Tribunal Guide

How long does a rent tribunal take in England?

Last reviewed Mahesh Venkat
Start a Rents 1 application

If you’re considering challenging a rent increase, build in a realistic timeline. Most guides quote a single number. The reality is two separate stages.

The two timeframes

StageTypical duration
Application to hearing~24 weeks (pre-2026 estimate)
Hearing to written decision~6 weeks
Realistic total (oral hearing)6–9 months minimum

These are practitioner estimates because the First-tier Tribunal does not publish average wait times for rent cases. They reflect conditions before the Renters’ Rights Act 2025 came into force. Caseload has risen since the Act commenced on 1 May 2026 (all private rent increases must now go through Section 13, and tenants are better protected from retaliation), so the realistic wait for oral hearings is likely to be considerably longer. Real wait data under the new regime is not yet available.

The open caseload at the First-tier Tribunal (Property Chamber) stood at over 9,000 cases in late 2024, significantly above pre-2022 levels and still rising.

Paper review vs oral hearing

Many rent cases are decided on the documents alone, without a hearing. This is typically faster. The tribunal decides which process to use based on the evidence submitted.

Request an oral hearing if:

  • The property’s condition is genuinely disputed
  • The landlord’s comparables differ significantly from yours
  • There are credibility issues the panel should assess directly

Paper decisions on contested facts have been overturned on appeal. If the facts are in dispute, a hearing gives you a stronger foundation.

What to pay while you wait

Continue paying your current rent throughout the dispute. Under the Renters’ Rights Act 2025, the proposed new rent does not take effect while your application is pending. Once you have filed your Rents 1 application before the effective date, there is no backdated arrears risk. When the tribunal decides, the new rent applies going forward.

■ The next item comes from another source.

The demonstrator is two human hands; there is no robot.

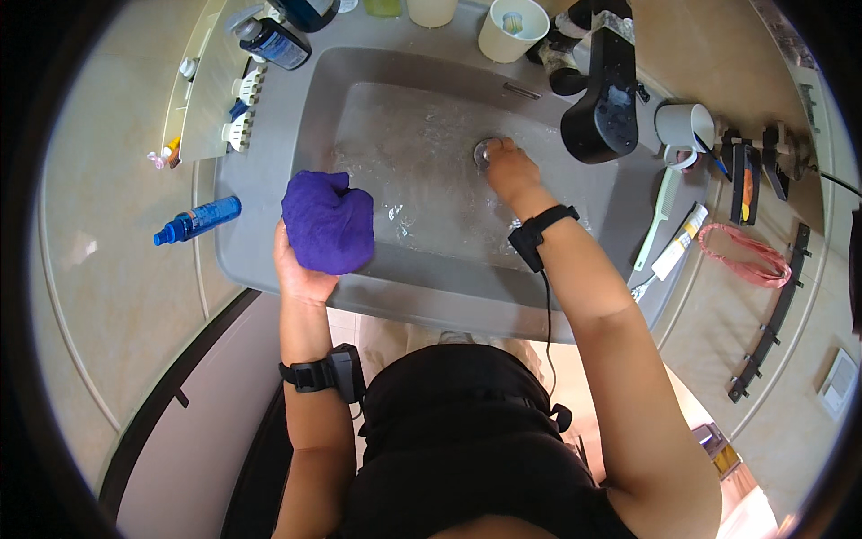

This removes the risk that existed under the old rules, where the tribunal could backdate a rent increase to the original notice date. Tenants could find themselves owing months of arrears after a determination.

Hardship deferral

If paying the new rent immediately after the tribunal’s determination would cause undue hardship, the tribunal can defer the effective date by up to 2 months after its decision. Include your financial circumstances in your Rents 1 application if you want to request this.

The longer-term picture

The government has stated its intention to establish an alternative body for initial rent determinations in the longer term, subject to a viability assessment. This would not be in place before 2028 at the earliest. For now, the First-tier Tribunal handles all cases.


To understand what evidence to prepare while you’re waiting, see our guide on what evidence the tribunal uses to set rent.

For the full process, see the tribunal challenge guide and start gathering evidence early.

Frequently asked questions

Cases going to an oral hearing typically take 6–9 months from application to written decision: around 24 weeks to the hearing, then up to 6 weeks for the decision. Paper reviews (decided on documents only) can be faster. Caseload has risen since the Renters' Rights Act came into force on 1 May 2026, so the realistic wait for hearing cases is likely to be longer. (Real wait data under the new regime is not yet available.)
Continue paying your current rent. Under the Renters' Rights Act 2025, the proposed new rent does not take effect while your application is pending. Once the tribunal decides, the new rent applies going forward. There is no backdated arrears risk once you have filed your application.
Yes. The tribunal can defer the new rent's effective date by up to 2 months after its determination if immediate payment would cause undue hardship. Request this on your Rents 1 application and include details of your financial circumstances.